━━━ Data listing

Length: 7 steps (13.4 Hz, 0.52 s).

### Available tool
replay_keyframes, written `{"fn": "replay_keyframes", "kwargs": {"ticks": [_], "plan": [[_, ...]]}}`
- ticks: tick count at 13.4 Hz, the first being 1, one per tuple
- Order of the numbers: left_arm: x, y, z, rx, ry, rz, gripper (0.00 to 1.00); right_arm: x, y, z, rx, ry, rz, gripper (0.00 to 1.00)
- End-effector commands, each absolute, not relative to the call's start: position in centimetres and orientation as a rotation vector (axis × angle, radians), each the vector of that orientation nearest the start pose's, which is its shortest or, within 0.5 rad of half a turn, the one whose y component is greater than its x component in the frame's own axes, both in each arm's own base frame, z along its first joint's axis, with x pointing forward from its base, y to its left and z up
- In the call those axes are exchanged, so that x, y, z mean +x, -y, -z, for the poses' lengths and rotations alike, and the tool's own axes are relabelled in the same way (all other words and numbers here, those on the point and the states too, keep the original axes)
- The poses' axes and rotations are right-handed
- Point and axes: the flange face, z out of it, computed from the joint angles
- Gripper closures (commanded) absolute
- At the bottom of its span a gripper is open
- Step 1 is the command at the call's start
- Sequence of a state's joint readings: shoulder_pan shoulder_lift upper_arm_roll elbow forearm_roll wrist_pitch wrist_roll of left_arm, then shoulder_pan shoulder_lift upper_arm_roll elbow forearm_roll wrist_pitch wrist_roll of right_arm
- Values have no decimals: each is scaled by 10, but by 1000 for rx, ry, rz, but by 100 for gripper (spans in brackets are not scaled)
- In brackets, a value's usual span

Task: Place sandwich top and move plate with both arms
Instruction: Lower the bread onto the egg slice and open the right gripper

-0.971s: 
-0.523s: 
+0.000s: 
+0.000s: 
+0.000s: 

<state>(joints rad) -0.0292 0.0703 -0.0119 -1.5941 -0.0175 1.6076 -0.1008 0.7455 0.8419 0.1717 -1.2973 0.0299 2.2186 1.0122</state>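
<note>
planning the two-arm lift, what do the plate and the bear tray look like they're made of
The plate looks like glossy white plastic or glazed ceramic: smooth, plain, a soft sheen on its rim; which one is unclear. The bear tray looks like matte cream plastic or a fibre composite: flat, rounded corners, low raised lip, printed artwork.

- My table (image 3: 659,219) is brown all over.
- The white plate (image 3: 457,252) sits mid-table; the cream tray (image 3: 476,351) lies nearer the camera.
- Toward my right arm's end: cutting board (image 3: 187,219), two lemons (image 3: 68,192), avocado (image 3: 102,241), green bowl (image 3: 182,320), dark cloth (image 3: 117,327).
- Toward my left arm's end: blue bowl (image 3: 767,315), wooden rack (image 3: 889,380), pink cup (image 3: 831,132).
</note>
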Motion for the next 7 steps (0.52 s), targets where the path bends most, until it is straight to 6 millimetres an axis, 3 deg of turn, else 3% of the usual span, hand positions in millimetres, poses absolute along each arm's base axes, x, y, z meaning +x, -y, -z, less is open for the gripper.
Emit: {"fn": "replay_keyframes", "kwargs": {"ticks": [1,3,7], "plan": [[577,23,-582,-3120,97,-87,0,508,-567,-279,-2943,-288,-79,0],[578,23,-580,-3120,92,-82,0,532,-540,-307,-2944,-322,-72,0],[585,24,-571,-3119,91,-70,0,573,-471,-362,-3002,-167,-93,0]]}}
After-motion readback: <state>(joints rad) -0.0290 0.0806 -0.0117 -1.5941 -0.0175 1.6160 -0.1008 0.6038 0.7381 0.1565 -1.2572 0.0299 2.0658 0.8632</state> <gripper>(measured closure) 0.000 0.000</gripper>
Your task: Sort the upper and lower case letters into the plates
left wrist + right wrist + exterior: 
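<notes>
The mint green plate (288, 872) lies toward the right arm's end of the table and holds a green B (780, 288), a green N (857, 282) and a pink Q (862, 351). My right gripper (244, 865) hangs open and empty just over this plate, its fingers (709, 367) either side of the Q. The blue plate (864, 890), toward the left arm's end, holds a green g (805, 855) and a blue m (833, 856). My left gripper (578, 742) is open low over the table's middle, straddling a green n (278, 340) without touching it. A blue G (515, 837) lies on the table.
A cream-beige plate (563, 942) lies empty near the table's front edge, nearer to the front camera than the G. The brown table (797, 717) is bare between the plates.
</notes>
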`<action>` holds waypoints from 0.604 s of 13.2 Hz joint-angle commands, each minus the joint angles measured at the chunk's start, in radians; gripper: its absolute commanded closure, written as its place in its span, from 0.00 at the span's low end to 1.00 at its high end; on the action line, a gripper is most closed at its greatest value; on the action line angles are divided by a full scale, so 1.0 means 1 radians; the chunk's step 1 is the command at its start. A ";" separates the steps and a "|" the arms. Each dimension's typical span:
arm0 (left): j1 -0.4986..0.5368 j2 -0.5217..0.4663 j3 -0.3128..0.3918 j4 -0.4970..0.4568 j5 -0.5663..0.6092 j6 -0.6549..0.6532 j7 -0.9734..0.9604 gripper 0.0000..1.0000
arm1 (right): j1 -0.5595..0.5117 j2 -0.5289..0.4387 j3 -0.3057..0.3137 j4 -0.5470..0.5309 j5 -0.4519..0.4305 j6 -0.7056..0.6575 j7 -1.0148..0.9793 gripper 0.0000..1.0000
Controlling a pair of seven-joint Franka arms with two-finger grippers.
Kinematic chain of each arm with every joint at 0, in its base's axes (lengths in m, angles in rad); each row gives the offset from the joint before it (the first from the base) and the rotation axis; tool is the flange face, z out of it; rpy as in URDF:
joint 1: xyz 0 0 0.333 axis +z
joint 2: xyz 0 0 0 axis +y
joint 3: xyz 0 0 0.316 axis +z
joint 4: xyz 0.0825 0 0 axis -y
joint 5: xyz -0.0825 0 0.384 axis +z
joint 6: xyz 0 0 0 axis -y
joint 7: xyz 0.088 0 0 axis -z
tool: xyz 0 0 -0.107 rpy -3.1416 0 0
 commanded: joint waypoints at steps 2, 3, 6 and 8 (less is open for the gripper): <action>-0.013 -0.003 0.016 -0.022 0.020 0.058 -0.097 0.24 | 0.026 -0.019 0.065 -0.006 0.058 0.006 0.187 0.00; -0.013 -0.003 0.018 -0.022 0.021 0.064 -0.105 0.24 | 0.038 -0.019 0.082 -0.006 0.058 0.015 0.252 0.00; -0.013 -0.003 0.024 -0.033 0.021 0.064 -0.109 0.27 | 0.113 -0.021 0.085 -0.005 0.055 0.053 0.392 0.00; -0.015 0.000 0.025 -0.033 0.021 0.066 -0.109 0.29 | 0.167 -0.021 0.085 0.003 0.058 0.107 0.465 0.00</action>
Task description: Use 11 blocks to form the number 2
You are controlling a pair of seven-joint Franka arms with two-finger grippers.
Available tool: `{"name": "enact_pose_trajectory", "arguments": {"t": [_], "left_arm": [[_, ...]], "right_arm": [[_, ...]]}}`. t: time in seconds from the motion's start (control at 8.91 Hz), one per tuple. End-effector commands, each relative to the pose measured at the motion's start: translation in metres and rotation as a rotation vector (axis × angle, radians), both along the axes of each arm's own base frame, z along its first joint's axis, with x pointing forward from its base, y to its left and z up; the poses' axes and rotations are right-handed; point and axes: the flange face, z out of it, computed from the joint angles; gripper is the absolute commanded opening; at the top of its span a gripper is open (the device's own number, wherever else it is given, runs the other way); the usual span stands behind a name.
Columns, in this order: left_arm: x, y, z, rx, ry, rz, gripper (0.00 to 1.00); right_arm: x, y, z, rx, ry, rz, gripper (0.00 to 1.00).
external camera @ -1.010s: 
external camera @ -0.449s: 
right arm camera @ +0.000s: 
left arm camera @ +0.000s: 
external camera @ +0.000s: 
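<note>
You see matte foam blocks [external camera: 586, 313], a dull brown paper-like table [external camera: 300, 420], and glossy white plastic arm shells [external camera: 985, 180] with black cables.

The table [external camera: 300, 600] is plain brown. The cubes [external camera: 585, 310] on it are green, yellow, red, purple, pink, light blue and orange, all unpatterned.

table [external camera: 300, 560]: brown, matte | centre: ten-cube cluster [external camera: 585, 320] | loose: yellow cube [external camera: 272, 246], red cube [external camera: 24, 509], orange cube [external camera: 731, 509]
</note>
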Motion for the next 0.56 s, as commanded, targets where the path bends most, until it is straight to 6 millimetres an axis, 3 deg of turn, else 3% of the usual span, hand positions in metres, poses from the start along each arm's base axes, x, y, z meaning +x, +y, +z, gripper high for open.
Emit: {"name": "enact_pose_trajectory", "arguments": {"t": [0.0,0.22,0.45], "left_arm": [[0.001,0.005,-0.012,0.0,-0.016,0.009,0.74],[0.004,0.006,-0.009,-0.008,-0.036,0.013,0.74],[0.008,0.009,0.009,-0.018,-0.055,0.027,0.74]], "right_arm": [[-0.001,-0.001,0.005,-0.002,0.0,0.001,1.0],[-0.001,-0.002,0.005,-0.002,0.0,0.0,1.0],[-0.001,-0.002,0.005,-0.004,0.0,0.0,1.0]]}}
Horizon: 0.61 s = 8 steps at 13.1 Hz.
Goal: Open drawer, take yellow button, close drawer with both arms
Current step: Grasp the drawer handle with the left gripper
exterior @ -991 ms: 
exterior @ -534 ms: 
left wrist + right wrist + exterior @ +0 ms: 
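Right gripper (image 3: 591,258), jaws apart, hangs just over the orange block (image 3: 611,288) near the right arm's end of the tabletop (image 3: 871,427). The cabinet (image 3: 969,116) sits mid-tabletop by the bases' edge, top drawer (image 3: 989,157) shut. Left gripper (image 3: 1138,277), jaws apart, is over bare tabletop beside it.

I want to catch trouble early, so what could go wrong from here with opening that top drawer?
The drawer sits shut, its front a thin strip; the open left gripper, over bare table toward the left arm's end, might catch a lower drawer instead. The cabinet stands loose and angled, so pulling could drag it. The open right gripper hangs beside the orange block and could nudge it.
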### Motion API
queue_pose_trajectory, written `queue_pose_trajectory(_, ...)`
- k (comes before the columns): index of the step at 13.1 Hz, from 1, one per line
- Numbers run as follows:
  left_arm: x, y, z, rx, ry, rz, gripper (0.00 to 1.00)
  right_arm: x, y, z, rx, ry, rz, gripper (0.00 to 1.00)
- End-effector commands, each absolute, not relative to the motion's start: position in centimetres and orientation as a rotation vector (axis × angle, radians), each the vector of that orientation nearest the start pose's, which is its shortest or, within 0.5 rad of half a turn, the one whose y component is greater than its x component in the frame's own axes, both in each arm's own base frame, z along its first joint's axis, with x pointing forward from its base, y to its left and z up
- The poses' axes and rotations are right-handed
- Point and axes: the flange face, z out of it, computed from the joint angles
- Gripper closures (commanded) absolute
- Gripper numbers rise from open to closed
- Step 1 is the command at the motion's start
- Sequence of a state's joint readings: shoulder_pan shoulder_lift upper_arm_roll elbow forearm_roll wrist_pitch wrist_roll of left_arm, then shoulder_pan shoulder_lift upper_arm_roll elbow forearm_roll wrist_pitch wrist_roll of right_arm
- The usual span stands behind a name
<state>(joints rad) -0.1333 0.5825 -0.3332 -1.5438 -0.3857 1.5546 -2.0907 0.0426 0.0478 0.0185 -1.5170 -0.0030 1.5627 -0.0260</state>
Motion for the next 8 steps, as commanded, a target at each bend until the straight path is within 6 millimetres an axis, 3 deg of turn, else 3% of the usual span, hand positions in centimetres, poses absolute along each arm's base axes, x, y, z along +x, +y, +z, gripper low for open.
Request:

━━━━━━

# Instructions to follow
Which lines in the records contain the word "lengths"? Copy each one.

# Answer below
- In the call those axes are exchanged, so that x, y, z mean +x, -y, -z, for the poses' lengths and rotations alike, and the tool's own axes are relabelled in the same way (all other words and numbers here, those on the point and the states too, keep the original axes)
Kinematic chain of each arm with every joint at 0, in its base's axes (lengths in m, angles in rad); each row gives the offset from the joint before it (the first from the base) and the rotation axis; tool is the flange face, z out of it; rpy as in URDF:

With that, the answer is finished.